Friday, November 12, 2010

Some thoughts on FltDoCompletionProcessingWhenSafe

I've been meaning to talk about this for a while. There is a warning in the MSDN page for FltDoCompletionProcessingWhenSafe which is pretty interesting:

Caution   To avoid deadlocks, FltDoCompletionProcessingWhenSafe cannot be called for I/O operations that can be directly completed by a driver in the storage stack, such as the following:
• IRP_MJ_READ
• IRP_MJ_WRITE
• IRP_MJ_FLUSH_BUFFERS

Let's start by looking a bit at how file systems handle requests. There are multiple ways in which file systems can complete user requests, but largely they fall into a few cases. I'd like to point out that I'm simplifying things here, there are many ways in which file systems might handle operations and the same goes for storage devices… What I'm describing is not an exhaustive list of how things happen in a file system and storage stack, but rather a plausible way in which they can happen in some file systems in some cases:
• Synchronous - when all the data is readily available then the file system doesn't need to do any additional steps and can just perform the operation and return to the caller. For example, when setting the delete disposition on a file, the file system only needs to access the FCB and set the flag (because the delete disposition is a flag on the FCB). If the file system can acquire the FCB immediately it can just set the flag to whatever disposition the caller wanted, release the FCB and call IoCompleteRequest. When this happens the completion routines (and the postOp callbacks for minifilters) are actually called in the same thread as the original operation, at the same IRQL (which is very likely at PASSIVE_LEVEL)...
• Queued (asynchronous) - this happens when the file system realizes it can't complete the operation immediately and it needs to pend the request and complete it when some condition occurs. There are a lot of cases when this happens, for example when the file system needs to acquire some resource and it doesn't want to wait for it inline. Another case where this is pretty much the only course of action is when the caller registers notifications for something (oplocks, directory changes and such) and the IRP gets pended. In these cases, the postOp callbacks will be called generally in the context of the thread that released the resource or that did something to trigger the notification (acknowledge an oplock break, rename a file and so on). This is usually a different thread from the original thread the request came in, and usually the IRQL is <= APC_LEVEL.
• Forwarded - this can happen when the file system needs to get some data from the storage device and it simply forwards the request the underlying device. For example let's say that a user wants to read some aligned data from a file. The file system might simply calculate where the data begins on disk (by consulting its allocation maps which we'll assume are cached so no reading from the device is necessary), change the offset in the IRP_MJ_READ parameters to the right sector where the data is located, then lock the buffer in memory and then call IoCallDriver. When this request will be satisfied by the storage stack, it will call IoCompleteRequest and the file system will pretty much not do anything (or free some resources or some such) and then let the request go up. In this case, the thread in which the postOp callback gets called is the thread that was running when the disk IO was completed by the device (the IO will be completed in an interrupt, which will likely queue a DPC, which will then execute in whatever thread context the CPU happened to be running when the interrupt triggered) and at DPC_LEVEL.

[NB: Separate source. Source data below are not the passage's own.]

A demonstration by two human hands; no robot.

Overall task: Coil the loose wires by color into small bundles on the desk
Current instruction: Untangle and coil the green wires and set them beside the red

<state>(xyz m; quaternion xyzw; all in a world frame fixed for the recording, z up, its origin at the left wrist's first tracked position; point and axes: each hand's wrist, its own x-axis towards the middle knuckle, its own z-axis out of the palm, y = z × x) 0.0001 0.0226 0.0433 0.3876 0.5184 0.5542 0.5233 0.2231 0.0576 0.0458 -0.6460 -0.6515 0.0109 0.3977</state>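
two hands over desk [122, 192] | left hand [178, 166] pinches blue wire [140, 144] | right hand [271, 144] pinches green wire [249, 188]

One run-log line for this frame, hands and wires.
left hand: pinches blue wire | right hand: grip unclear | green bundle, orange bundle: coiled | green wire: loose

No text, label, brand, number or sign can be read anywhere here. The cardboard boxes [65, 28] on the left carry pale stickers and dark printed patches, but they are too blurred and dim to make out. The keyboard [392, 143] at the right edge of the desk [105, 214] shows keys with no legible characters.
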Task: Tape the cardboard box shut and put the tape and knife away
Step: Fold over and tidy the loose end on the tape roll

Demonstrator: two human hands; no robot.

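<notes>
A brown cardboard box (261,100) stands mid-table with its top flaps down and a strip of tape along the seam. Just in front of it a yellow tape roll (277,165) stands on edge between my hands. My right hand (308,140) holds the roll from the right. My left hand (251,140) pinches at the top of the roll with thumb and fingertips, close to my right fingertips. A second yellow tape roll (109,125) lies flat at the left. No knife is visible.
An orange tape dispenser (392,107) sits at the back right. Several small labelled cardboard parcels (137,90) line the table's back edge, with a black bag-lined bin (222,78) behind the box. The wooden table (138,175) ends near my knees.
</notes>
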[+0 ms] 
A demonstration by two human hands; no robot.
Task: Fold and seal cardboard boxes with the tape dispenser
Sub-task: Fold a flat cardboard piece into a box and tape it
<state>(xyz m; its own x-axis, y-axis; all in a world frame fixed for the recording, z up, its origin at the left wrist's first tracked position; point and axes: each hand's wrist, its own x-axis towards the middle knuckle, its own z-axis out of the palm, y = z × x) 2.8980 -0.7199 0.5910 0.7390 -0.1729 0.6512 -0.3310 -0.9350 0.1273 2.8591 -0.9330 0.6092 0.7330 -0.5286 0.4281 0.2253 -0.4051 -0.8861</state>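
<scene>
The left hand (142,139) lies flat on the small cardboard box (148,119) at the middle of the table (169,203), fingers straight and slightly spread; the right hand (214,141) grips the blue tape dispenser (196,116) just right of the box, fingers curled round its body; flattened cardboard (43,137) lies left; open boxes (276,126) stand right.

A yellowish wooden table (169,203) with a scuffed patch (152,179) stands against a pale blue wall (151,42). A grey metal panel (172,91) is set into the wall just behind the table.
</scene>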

Now, in a lot of cases the file system will need to perform a bunch of things in response to one single user request. For example, a request to write something might mean the file system will need to do at least the following (please ignore the order of the operations here):
• Write the data
• Update the last access time
• Update the file size
All these changes need to be saved to different places on disk (usually, it really depends on the filesystem) so the request might be pended by the file system while it issues a bunch of different IO requests to the storage device and when all of them complete it can complete the request. So in most cases operations are a combination of queued and forwarded operations.

The reason I went into all of this was because I wanted to make this point: in most cases, the postOp callback will be called at DPC only if the operation required one or more IOs to be sent to the storage device and the filesystem didn't need to synchronize the operation back to some internal thread and instead simply had a passthrough completion routine (see FatSingleAsyncCompletionRoutine in the FASTFAT sample ). The file system will not usually complete an operation at DPC in other cases (again, different file system do things differently so it MIGHT still happen).

Now, this means that the either warning or the function are useless, because the only reason the FltDoCompletionProcessingWhenSafe exists is to enable minifilters to write completion routines that use functions that require being <= APC_LEVEL and not worry about whether the postOp callback is called at DPC. So if according to the warning, "FltDoCompletionProcessingWhenSafe cannot be called for I/O operations that can be directly completed by a driver in the storage stack", then this is like saying that FltDoCompletionProcessingWhenSafe cannot be called for operations that might be completed at DPC_LEVEL, which is the only case where it is useful.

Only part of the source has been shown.